(Assignment): Copy all of the data below exactly as it is given.

·····

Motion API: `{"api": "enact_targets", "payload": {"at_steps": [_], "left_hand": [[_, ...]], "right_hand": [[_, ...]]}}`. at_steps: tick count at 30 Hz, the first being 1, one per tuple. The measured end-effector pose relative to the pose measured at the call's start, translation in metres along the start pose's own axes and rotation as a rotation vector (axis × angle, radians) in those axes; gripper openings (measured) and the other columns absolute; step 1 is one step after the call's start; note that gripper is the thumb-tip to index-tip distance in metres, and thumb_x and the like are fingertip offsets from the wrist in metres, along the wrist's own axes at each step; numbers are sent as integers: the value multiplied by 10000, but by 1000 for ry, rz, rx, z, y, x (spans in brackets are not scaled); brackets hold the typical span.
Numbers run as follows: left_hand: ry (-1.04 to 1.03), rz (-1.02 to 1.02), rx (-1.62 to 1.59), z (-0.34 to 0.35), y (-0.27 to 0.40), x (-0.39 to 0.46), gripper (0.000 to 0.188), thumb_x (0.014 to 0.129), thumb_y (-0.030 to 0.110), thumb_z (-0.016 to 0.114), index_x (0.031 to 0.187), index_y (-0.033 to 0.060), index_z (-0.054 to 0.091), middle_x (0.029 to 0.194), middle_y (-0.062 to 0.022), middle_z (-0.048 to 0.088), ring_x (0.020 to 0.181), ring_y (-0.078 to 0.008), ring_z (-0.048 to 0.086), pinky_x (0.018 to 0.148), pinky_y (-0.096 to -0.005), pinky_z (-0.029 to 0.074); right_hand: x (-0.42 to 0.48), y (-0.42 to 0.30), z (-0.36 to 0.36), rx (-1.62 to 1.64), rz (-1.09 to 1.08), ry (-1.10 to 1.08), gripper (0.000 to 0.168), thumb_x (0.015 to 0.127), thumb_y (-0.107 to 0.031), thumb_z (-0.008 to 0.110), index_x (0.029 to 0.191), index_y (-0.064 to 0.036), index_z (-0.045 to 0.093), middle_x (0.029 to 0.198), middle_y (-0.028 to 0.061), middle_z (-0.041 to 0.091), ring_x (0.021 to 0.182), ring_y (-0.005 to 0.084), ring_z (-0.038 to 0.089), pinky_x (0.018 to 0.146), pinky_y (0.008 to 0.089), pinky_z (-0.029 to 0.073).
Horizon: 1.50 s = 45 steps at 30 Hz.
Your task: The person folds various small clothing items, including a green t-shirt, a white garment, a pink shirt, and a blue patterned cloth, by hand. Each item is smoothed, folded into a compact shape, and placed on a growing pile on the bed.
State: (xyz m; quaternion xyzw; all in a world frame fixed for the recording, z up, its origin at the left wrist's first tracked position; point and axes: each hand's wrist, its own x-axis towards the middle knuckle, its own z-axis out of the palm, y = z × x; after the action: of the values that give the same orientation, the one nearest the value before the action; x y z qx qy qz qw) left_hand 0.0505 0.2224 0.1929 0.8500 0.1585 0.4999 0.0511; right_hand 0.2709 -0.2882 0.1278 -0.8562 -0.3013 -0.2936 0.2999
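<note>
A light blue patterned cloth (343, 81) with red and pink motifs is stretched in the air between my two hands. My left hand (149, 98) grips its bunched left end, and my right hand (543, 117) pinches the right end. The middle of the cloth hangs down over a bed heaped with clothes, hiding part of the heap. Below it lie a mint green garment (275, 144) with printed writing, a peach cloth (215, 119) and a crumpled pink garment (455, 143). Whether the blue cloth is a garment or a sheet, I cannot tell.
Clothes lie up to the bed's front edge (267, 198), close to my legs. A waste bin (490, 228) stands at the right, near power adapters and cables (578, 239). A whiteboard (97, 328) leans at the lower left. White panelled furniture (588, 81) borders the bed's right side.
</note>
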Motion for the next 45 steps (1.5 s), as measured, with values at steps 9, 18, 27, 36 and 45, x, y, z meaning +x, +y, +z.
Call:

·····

(Written answer):
Motion API: `{"api": "enact_targets", "payload": {"at_steps": [_], "left_hand": [[_, ...]], "right_hand": [[_, ...]]}}`. at_steps: tick count at 30 Hz, the first being 1, one per tuple. The measured end-effector pose relative to the pose measured at the call's start, translation in metres along the start pose's own axes and rotation as a rotation vector (axis × angle, radians) in those axes; gripper openings (measured) and the other columns absolute; step 1 is one step after the call's start; note that gripper is the thumb-tip to index-tip distance in metres, and thumb_x and the like are fingertip offsets from the wrist in metres, along the wrist's own axes at each step; numbers are sent as integers: the value multiplied by 10000, but by 1000 for ry, rz, rx, z, y, x (spans in brackets are not scaled); brackets hold the typical span.
Numbers run as follows: left_hand: ry (-1.04 to 1.03), rz (-1.02 to 1.02), rx (-1.62 to 1.59), z (-0.34 to 0.35), y (-0.27 to 0.40), x (-0.39 to 0.46), gripper (0.000 to 0.188), thumb_x (0.014 to 0.129), thumb_y (-0.030 to 0.110), thumb_z (-0.016 to 0.114), index_x (0.031 to 0.187), index_y (-0.033 to 0.060), index_z (-0.054 to 0.091), middle_x (0.029 to 0.194), middle_y (-0.062 to 0.022), middle_z (-0.048 to 0.088), ring_x (0.020 to 0.181), ring_y (-0.078 to 0.008), ring_z (-0.048 to 0.086), pinky_x (0.018 to 0.148), pinky_y (-0.096 to -0.005), pinky_z (-0.029 to 0.074); right_hand: x (-0.42 to 0.48), y (-0.42 to 0.30), z (-0.36 to 0.36), rx (-1.62 to 1.64), rz (-1.09 to 1.08), ry (-1.10 to 1.08), gripper (0.000 to 0.168), thumb_x (0.015 to 0.127), thumb_y (-0.107 to 0.031), thumb_z (-0.008 to 0.110), index_x (0.029 to 0.191), index_y (-0.064 to 0.036), index_z (-0.045 to 0.093), middle_x (0.029 to 0.198), middle_y (-0.028 to 0.061), middle_z (-0.041 to 0.091), ring_x (0.021 to 0.182), ring_y (-0.005 to 0.084), ring_z (-0.038 to 0.089), pinky_x (0.018 to 0.146), pinky_y (0.008 to 0.089), pinky_z (-0.029 to 0.073).
Horizon: 1.50 s = 45 steps at 30 Hz.
Your task: The person folds various small clothing items, including a green t-shirt, a white garment, a pink shirt, and a blue patterned cloth, by hand. Each item is smoothed, folded into a compact shape, and placed on a growing pile on the bed.
State: (xyz m; quaternion xyzw; all in a world frame fixed for the recording, z up, its origin at the left wrist's first tracked position; point and axes: each hand's wrist, its own x-axis towards the middle knuckle, its own z-axis out of the palm, y = z × x; after the action: of the values that give the same orientation, the one nearest the value before the action; x y z qx qy qz qw) left_hand 0.0505 0.2224 0.1929 0.8500 0.1585 0.4999 0.0511; right_hand 0.2709 -0.2882 0.1278 -0.8562 -0.3013 -0.2936 0.2999
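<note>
A light blue patterned cloth (343, 81) with red and pink motifs is stretched in the air between my two hands. My left hand (149, 98) grips its bunched left end, and my right hand (543, 117) pinches the right end. The middle of the cloth hangs down over a bed heaped with clothes, hiding part of the heap. Below it lie a mint green garment (275, 144) with printed writing, a peach cloth (215, 119) and a crumpled pink garment (455, 143). Whether the blue cloth is a garment or a sheet, I cannot tell.
Clothes lie up to the bed's front edge (267, 198), close to my legs. A waste bin (490, 228) stands at the right, near power adapters and cables (578, 239). A whiteboard (97, 328) leans at the lower left. White panelled furniture (588, 81) borders the bed's right side.
</note>
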Motion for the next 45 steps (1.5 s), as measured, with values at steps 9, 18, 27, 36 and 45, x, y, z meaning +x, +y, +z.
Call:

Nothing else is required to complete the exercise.